> _Task to complete_: Every record must be copied exactly, from first line to last.

> _Stored entries_:
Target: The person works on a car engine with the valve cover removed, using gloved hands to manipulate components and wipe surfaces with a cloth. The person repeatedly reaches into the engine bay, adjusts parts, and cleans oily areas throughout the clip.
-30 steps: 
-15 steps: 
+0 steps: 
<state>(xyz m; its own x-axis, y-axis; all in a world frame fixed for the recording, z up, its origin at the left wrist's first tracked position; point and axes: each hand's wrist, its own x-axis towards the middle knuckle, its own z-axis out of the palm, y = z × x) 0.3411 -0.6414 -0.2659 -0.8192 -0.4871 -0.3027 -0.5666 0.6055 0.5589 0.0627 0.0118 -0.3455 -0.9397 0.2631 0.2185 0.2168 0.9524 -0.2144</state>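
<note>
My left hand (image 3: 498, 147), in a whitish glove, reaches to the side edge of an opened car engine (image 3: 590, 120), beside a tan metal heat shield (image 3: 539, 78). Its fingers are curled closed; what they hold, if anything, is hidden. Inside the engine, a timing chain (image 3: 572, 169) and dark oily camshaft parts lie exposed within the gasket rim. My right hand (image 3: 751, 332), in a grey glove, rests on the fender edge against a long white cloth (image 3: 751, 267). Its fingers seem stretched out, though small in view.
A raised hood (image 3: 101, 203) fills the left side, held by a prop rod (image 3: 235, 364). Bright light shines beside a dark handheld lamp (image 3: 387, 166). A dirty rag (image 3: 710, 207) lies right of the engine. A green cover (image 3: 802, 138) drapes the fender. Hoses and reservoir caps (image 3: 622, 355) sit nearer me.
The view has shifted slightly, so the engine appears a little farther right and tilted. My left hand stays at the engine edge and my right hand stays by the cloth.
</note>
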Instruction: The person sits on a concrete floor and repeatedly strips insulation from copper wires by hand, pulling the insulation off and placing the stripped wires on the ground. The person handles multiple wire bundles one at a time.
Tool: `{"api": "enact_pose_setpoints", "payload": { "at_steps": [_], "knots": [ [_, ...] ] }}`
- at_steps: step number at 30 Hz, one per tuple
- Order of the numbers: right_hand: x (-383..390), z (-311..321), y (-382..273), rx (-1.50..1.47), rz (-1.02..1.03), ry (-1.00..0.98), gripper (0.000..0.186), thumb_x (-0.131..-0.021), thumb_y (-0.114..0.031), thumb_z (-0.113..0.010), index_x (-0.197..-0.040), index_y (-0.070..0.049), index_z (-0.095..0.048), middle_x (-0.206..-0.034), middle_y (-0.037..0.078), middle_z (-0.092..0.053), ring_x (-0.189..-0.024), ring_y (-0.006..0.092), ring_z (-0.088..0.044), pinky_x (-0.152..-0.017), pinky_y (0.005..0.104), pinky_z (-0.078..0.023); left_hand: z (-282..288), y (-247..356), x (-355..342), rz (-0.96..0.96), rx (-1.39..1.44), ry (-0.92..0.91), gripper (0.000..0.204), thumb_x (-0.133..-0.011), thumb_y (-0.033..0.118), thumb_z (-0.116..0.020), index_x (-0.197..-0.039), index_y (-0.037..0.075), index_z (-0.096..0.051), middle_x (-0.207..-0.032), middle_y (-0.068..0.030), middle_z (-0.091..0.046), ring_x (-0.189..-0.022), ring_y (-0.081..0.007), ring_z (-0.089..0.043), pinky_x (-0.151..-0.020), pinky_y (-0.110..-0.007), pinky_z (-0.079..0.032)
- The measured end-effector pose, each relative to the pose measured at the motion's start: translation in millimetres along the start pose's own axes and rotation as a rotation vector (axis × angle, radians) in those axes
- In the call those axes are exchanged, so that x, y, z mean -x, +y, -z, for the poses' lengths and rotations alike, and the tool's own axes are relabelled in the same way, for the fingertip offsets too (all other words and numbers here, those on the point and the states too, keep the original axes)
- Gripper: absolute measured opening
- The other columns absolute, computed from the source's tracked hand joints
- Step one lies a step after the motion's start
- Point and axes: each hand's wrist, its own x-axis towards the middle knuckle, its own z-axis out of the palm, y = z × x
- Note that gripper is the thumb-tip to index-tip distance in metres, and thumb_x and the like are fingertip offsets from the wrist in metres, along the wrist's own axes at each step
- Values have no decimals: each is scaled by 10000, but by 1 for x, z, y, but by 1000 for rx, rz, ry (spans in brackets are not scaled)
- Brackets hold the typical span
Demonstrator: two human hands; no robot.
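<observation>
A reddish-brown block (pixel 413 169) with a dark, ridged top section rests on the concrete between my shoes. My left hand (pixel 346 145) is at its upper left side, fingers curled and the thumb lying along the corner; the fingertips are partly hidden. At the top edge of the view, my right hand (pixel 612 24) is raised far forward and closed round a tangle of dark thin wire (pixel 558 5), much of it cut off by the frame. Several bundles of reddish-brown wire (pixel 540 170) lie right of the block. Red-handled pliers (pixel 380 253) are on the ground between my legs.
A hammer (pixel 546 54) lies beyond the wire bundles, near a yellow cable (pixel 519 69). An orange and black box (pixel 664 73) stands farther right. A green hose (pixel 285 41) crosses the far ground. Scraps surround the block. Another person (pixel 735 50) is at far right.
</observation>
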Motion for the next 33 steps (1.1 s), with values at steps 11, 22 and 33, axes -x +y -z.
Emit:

> _Exercise result_:
Target: The person works on a car engine with the valve cover removed, using gloved hands to manipulate components and wipe surfaces with a cloth. The person repeatedly reaches into the engine bay, adjusts parts, and cleans oily areas throughout the clip.
-30 steps: 
-15 steps: 
+0 steps: 
<state>(xyz m; its own x-axis, y-axis; all in a world frame fixed for the recording, z up, its origin at the left wrist's first tracked position; point and axes: each hand's wrist, its own x-axis towards the middle knuckle, its own z-axis out of the palm, y = z × x) 0.3411 -0.6414 -0.2659 -0.8192 -0.4871 -0.3027 -0.5666 0.6055 0.5589 0.0627 0.0118 -0.3455 -0.9397 0.2631 0.2185 0.2168 0.9524 -0.2144</state>
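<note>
My left hand (image 3: 498, 147), in a whitish glove, reaches to the side edge of an opened car engine (image 3: 590, 120), beside a tan metal heat shield (image 3: 539, 78). Its fingers are curled closed; what they hold, if anything, is hidden. Inside the engine, a timing chain (image 3: 572, 169) and dark oily camshaft parts lie exposed within the gasket rim. My right hand (image 3: 751, 332), in a grey glove, rests on the fender edge against a long white cloth (image 3: 751, 267). Its fingers seem stretched out, though small in view.
A raised hood (image 3: 101, 203) fills the left side, held by a prop rod (image 3: 235, 364). Bright light shines beside a dark handheld lamp (image 3: 387, 166). A dirty rag (image 3: 710, 207) lies right of the engine. A green cover (image 3: 802, 138) drapes the fender. Hoses and reservoir caps (image 3: 622, 355) sit nearer me.
The view has shifted slightly, so the engine appears a little farther right and tilted. My left hand stays at the engine edge and my right hand stays by the cloth.
</note>
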Instruction: The person sits on a concrete floor and repeatedly strips insulation from copper wires by hand, pulling the insulation off and placing the stripped wires on the ground. The person handles multiple wire bundles one at a time.
Tool: `{"api": "enact_pose_setpoints", "payload": { "at_steps": [_], "knots": [ [_, ...] ] }}`
- at_steps: step number at 30 Hz, one per tuple
- Order of the numbers: right_hand: x (-383..390), z (-311..321), y (-382..273), rx (-1.50..1.47), rz (-1.02..1.03), ry (-1.00..0.98), gripper (0.000..0.186), thumb_x (-0.131..-0.021), thumb_y (-0.114..0.031), thumb_z (-0.113..0.010), index_x (-0.197..-0.040), index_y (-0.070..0.049), index_z (-0.095..0.048), middle_x (-0.206..-0.034), middle_y (-0.037..0.078), middle_z (-0.092..0.053), ring_x (-0.189..-0.024), ring_y (-0.006..0.092), ring_z (-0.088..0.044), pinky_x (-0.152..-0.017), pinky_y (0.005..0.104), pinky_z (-0.078..0.023); left_hand: z (-282..288), y (-247..356), x (-355..342), rz (-0.96..0.96), rx (-1.39..1.44), ry (-0.92..0.91), gripper (0.000..0.204), thumb_x (-0.133..-0.011), thumb_y (-0.033..0.118), thumb_z (-0.116..0.020), index_x (-0.197..-0.039), index_y (-0.037..0.075), index_z (-0.096..0.051), middle_x (-0.207..-0.032), middle_y (-0.068..0.030), middle_z (-0.091..0.046), ring_x (-0.189..-0.022), ring_y (-0.081..0.007), ring_z (-0.089..0.043), pinky_x (-0.151..-0.020), pinky_y (-0.110..-0.007), pinky_z (-0.079..0.032)
- The measured end-effector pose, each relative to the pose measured at the motion's start: translation in millimetres along the start pose's own axes and rotation as a rotation vector (axis × angle, radians) in those axes
- In the call those axes are exchanged, so that x, y, z mean -x, +y, -z, for the poses' lengths and rotations alike, and the tool's own axes are relabelled in the same way, for the fingertip offsets too (all other words and numbers here, those on the point and the states too, keep the original axes)
- Gripper: absolute measured opening
- The other columns absolute, computed from the source's tracked hand joints
- Step one lies a step after the motion's start
- Point and axes: each hand's wrist, its own x-axis towards the middle knuckle, its own z-axis out of the palm, y = z × x
- Note that gripper is the thumb-tip to index-tip distance in metres, and thumb_x and the like are fingertip offsets from the wrist in metres, along the wrist's own axes at each step
- Values have no decimals: each is scaled by 10000, but by 1 for x, z, y, but by 1000 for rx, rz, ry (spans in brackets are not scaled)
- Brackets hold the typical span
Demonstrator: two human hands; no robot.
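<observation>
A reddish-brown block (pixel 413 169) with a dark, ridged top section rests on the concrete between my shoes. My left hand (pixel 346 145) is at its upper left side, fingers curled and the thumb lying along the corner; the fingertips are partly hidden. At the top edge of the view, my right hand (pixel 612 24) is raised far forward and closed round a tangle of dark thin wire (pixel 558 5), much of it cut off by the frame. Several bundles of reddish-brown wire (pixel 540 170) lie right of the block. Red-handled pliers (pixel 380 253) are on the ground between my legs.
A hammer (pixel 546 54) lies beyond the wire bundles, near a yellow cable (pixel 519 69). An orange and black box (pixel 664 73) stands farther right. A green hose (pixel 285 41) crosses the far ground. Scraps surround the block. Another person (pixel 735 50) is at far right.
</observation>
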Motion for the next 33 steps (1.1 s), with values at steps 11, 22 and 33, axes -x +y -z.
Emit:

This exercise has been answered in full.